Literary Elopements

Hunt William Holman's painting The Flight of Madeline and PorphyroJune is the month of weddings. We think of brides in white, bridesmaids, lovely cakes, flowers, and tearful moms. But through circumstance, or a horror of the above, some famous couples in literature choose to slip away for clandestine nuptials.

The most famous of these must be those crazy kids, Romeo and Juliet. Actually, their secret wedding has charm, but almost at once, events spin out of control. Family hatreds, murder, fake death, and real suicide do the newlyweds in. Truly, “…never was a story of more woe, than this of Juliet and her Romeo.” Unbridled passion, the tragic flaw that Shakespeare bestows on his tragic characters, is a direct route to misery.

A real life literary couple fared better after they eloped. The Victorian poets Elizabeth Barrett and Robert Browning defied her father and, with the aid of the semi-invalid Elizabeth’s nurse, slipped away from London’s Wimpole Street and made it to Italy. Her father disinherited her, and her brothers never spoke to her again. By all reports, however, theirs continued as a loving, supportive marriage until her death. Of course, they had much in common, including their work, literary friends, and an adoring public. In spite of Elizabeth’s frailty, she also gave birth to a son, nicknamed Pen. Theirs was a love match in every sense.

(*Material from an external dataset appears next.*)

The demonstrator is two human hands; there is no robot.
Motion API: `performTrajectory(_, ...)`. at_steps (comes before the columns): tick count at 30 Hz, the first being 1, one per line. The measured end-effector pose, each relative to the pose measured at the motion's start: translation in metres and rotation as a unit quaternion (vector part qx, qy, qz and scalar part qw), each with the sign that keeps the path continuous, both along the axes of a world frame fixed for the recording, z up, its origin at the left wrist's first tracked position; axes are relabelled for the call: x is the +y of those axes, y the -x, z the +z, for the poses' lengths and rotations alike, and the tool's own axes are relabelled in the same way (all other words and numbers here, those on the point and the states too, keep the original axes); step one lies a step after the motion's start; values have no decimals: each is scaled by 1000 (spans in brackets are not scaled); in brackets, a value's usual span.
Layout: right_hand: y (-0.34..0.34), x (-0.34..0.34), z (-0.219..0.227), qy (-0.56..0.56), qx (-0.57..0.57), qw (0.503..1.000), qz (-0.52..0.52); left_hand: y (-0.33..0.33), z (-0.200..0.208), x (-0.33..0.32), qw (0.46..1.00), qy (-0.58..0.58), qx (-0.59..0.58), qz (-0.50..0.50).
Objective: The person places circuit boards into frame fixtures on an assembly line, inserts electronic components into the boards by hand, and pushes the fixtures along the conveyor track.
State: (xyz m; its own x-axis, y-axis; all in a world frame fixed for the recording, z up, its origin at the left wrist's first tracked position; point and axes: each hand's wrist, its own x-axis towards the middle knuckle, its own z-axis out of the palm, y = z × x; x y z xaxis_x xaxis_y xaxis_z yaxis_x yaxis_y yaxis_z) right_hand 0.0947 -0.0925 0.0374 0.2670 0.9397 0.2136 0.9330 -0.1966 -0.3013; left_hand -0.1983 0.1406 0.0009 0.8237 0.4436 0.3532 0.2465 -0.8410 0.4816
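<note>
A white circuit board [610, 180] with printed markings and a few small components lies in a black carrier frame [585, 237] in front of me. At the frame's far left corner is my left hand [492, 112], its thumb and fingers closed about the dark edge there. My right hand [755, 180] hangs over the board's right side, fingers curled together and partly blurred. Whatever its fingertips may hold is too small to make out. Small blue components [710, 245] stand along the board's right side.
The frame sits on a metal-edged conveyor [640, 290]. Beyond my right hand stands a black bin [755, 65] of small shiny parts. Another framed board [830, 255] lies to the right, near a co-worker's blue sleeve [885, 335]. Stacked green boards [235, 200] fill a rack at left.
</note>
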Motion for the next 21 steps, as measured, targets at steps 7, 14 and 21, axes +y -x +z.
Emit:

And finally, let’s consider one of my favorite poems, The Eve of St.Agnes by John Keats. On a freezing winter night of drunken revelry, Porphyro sneaks into the castle to his beloved Madeline’s room. He convinces the maiden (and she doesn’t need much convincing) to seize the moment and run away with him, “For o’er the southern moors I have a home for thee.”

It was February. Who can blame her?

Elopement, even of soul mates, has a romantic, reckless courage about it. And the wedding tends to be simple.